The Turtle Mountain Band of Chippewa and the Spirit Lake Nation are suing North Dakota for splitting the nations apart and placing them into majority white areas instead of keeping them together, as required by Section 2 of the Voting Rights Act.

Leaders of the two nations contend that the Voting Rights Act requires the two nations be placed in a single district where, according to the lawsuit, they would “comprise an effective, geographically compact majority.”

The old legislative map had Turtle Mountain in a single district. Now, it has been split into two subdistricts, one of which would leave them in the minority, thus lessening their chance of electing their candidate of choice. With the Spirit Lake Nation, it has been grouped with counties to their north, where voters are more conservative.  The result, say leaders, is that the chance of a Native American candidate winning would be around 5%.  

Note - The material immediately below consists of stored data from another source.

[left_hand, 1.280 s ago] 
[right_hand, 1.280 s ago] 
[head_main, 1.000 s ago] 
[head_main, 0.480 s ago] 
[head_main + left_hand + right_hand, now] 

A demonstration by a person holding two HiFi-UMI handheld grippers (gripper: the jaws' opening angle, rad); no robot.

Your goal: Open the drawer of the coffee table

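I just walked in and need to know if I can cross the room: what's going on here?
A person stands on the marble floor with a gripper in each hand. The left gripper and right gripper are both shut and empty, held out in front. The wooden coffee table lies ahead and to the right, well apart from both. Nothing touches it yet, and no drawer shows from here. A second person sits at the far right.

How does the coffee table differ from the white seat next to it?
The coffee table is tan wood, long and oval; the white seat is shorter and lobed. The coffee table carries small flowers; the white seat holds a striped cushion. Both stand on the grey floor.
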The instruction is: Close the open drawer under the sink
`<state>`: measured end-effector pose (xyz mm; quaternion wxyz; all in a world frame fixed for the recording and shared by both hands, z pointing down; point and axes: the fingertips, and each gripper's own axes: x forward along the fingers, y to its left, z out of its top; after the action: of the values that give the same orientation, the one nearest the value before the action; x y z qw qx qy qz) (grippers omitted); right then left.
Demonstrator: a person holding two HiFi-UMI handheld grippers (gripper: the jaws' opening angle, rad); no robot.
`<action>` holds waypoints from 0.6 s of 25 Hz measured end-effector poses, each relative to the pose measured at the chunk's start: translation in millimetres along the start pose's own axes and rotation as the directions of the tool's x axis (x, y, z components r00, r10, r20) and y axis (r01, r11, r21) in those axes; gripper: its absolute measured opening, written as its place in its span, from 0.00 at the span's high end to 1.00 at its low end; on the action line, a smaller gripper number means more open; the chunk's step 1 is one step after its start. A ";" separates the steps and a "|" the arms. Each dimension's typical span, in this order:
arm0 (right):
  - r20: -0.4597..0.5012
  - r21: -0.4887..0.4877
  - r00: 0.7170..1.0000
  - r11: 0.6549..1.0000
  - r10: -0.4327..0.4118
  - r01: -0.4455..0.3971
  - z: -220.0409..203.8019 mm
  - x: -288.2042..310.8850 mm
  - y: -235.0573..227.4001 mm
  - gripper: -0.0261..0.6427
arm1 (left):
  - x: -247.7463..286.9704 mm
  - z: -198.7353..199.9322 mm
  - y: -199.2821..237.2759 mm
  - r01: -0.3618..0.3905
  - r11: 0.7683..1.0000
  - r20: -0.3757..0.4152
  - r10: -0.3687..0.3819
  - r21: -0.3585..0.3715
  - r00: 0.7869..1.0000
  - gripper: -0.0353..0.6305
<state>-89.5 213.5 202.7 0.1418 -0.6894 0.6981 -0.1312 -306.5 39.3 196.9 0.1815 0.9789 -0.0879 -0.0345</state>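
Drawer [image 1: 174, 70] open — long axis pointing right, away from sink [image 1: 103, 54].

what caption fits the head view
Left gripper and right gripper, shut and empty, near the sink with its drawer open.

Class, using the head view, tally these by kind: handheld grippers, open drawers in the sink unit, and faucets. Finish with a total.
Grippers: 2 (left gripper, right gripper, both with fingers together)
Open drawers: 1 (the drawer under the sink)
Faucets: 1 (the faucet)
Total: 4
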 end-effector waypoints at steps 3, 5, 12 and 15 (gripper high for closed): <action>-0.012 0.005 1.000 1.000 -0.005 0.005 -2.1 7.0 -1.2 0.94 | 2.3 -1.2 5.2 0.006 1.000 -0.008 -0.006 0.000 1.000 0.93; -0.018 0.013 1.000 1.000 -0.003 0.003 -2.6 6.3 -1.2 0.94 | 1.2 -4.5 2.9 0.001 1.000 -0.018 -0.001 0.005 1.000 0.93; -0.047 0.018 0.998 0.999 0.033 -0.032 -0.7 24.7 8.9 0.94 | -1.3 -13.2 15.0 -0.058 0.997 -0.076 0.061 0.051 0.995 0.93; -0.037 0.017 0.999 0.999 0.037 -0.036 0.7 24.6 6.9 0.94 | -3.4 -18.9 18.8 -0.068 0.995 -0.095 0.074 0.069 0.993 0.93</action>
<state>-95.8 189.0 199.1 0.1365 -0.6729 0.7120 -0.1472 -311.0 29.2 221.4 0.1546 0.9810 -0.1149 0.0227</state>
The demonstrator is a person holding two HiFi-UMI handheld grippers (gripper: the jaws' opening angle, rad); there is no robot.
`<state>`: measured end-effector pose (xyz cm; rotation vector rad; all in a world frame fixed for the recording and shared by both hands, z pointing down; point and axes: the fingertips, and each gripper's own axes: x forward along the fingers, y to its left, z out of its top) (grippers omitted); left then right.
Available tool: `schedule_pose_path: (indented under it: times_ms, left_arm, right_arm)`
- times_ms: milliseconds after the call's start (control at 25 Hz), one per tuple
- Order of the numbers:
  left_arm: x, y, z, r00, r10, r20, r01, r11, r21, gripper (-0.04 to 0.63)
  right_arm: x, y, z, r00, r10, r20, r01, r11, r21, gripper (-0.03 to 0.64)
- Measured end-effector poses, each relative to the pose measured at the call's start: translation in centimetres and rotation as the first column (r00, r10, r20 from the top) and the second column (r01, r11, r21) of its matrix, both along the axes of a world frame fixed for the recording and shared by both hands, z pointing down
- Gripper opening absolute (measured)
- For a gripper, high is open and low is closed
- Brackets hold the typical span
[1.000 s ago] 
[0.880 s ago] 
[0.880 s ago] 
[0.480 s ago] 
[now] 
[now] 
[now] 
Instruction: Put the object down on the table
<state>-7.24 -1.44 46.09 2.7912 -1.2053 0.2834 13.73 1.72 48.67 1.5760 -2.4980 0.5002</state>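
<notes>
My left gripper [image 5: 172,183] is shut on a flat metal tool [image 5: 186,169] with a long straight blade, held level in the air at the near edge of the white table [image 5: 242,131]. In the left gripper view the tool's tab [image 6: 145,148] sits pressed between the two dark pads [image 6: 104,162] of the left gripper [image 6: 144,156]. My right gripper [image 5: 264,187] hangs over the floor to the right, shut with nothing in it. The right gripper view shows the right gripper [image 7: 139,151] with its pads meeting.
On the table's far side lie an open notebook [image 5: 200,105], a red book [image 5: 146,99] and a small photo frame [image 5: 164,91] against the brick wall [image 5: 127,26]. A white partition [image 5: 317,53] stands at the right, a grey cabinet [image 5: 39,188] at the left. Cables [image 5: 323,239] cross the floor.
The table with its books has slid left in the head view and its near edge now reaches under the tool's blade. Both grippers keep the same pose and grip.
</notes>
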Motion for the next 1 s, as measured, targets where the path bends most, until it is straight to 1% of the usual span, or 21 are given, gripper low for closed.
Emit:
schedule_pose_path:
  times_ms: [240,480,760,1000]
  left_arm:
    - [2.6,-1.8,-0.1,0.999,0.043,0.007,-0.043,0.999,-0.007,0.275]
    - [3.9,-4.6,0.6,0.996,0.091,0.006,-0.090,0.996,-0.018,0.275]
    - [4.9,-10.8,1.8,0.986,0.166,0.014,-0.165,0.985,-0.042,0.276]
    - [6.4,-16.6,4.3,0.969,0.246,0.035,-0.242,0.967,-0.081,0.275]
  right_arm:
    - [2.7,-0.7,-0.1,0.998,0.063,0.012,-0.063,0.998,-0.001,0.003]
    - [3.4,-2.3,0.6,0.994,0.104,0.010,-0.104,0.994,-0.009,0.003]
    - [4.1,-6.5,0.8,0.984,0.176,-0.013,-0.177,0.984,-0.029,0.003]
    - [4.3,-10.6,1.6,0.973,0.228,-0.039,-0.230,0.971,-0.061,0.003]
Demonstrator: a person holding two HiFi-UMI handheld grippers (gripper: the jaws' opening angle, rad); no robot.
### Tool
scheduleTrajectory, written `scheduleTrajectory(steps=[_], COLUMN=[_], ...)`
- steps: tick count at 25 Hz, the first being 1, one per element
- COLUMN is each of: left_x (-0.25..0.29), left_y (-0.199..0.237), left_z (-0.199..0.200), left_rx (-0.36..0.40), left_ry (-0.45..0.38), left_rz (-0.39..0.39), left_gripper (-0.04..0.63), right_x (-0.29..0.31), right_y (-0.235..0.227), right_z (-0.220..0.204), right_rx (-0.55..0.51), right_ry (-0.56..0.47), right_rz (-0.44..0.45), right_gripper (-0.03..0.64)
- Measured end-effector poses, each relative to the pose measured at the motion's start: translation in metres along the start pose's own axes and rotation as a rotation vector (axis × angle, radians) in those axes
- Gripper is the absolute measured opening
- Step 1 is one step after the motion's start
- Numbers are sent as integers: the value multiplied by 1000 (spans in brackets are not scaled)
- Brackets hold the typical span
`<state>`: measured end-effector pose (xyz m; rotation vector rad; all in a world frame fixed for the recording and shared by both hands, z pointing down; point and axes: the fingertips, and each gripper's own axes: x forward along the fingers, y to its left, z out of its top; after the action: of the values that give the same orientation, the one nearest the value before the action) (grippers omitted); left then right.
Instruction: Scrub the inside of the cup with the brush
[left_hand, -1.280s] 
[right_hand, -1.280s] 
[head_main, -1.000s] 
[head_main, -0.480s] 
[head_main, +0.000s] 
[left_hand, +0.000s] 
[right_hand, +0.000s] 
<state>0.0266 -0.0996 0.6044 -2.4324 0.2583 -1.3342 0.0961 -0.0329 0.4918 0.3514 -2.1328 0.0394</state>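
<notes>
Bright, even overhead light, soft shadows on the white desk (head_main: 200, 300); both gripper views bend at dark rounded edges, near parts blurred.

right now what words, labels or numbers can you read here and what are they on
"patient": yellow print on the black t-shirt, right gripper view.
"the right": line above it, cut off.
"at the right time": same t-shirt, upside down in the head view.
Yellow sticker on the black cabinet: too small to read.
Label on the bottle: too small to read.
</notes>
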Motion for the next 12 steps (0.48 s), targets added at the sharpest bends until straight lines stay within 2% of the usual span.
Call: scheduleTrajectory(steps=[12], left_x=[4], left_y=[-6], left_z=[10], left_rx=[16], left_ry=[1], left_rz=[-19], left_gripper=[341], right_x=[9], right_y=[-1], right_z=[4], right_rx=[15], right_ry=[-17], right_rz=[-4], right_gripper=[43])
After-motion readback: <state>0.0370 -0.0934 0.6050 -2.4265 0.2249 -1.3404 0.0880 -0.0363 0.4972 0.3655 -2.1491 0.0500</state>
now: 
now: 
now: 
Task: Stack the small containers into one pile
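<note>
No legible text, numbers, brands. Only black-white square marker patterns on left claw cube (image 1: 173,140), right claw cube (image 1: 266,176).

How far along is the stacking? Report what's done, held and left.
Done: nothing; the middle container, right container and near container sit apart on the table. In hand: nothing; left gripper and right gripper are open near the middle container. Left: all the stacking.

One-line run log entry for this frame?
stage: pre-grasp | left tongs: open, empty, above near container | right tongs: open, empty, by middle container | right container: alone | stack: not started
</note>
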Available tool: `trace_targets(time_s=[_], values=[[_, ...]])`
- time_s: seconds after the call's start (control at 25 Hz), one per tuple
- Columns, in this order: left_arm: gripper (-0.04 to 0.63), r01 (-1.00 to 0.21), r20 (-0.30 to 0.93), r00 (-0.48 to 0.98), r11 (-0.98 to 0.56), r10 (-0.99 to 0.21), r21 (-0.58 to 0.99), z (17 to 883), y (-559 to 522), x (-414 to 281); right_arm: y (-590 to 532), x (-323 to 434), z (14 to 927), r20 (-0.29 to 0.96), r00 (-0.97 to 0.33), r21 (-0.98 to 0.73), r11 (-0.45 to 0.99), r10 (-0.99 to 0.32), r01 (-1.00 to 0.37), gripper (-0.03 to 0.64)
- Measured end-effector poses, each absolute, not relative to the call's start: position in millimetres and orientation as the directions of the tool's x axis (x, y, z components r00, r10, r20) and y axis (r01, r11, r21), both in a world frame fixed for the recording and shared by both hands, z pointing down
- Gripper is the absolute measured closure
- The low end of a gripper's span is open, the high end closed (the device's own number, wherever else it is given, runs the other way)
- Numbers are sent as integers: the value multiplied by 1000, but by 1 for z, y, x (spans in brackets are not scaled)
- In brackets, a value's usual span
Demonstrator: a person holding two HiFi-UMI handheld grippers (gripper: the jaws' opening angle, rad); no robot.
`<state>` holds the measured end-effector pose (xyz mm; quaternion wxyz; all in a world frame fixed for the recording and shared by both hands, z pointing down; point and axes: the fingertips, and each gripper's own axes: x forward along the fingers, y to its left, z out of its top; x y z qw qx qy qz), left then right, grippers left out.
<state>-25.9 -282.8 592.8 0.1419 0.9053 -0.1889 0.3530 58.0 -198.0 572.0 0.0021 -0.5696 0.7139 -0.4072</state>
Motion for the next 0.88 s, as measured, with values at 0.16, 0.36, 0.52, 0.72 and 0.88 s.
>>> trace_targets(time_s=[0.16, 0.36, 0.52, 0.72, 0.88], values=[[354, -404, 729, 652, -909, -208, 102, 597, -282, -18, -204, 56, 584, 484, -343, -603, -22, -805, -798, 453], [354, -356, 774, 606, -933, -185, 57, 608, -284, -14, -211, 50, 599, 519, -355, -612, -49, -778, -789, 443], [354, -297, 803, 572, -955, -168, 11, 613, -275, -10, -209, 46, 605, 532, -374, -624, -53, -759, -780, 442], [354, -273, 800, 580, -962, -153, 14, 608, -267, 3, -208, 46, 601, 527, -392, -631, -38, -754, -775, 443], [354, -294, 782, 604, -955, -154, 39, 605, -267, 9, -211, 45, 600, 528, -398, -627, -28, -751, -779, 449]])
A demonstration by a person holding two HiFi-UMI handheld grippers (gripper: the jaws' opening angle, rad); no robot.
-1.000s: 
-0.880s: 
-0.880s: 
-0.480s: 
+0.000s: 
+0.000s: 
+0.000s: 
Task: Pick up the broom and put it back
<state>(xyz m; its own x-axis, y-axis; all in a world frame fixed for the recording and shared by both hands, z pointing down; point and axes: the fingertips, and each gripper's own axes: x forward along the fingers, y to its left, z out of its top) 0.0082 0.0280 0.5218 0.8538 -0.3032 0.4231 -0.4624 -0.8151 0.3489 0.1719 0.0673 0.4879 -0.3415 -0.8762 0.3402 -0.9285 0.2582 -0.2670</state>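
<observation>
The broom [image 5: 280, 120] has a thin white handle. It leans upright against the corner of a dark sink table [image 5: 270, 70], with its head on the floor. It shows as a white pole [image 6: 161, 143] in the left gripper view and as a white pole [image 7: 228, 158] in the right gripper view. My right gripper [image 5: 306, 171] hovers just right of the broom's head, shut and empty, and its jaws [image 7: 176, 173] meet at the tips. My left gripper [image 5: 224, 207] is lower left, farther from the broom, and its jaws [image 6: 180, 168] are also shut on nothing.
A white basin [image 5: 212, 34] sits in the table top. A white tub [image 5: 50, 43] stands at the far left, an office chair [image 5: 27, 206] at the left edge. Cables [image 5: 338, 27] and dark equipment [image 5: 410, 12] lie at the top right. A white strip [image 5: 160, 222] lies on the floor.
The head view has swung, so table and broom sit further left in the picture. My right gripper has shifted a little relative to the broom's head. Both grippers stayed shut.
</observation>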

According to Spirit Lake Tribal chairman Douglas Yankton, Sr., redistricting committee members were asked to come to either reservation before making decisions, but no one ever came. The new map, he says, “hinders us from even having a chance as Native Americans to run for offices.” 

Adds Jamie Azure, chairman of the Turtle Mountain Band of Chippewa, “Our voice is going to be muffled once again. It’s getting a little sickening, tell you the truth.” 

North Dakota is home to five federally recognized nations, with American Indian and Alaska Native people making up about 6% of the state’s population.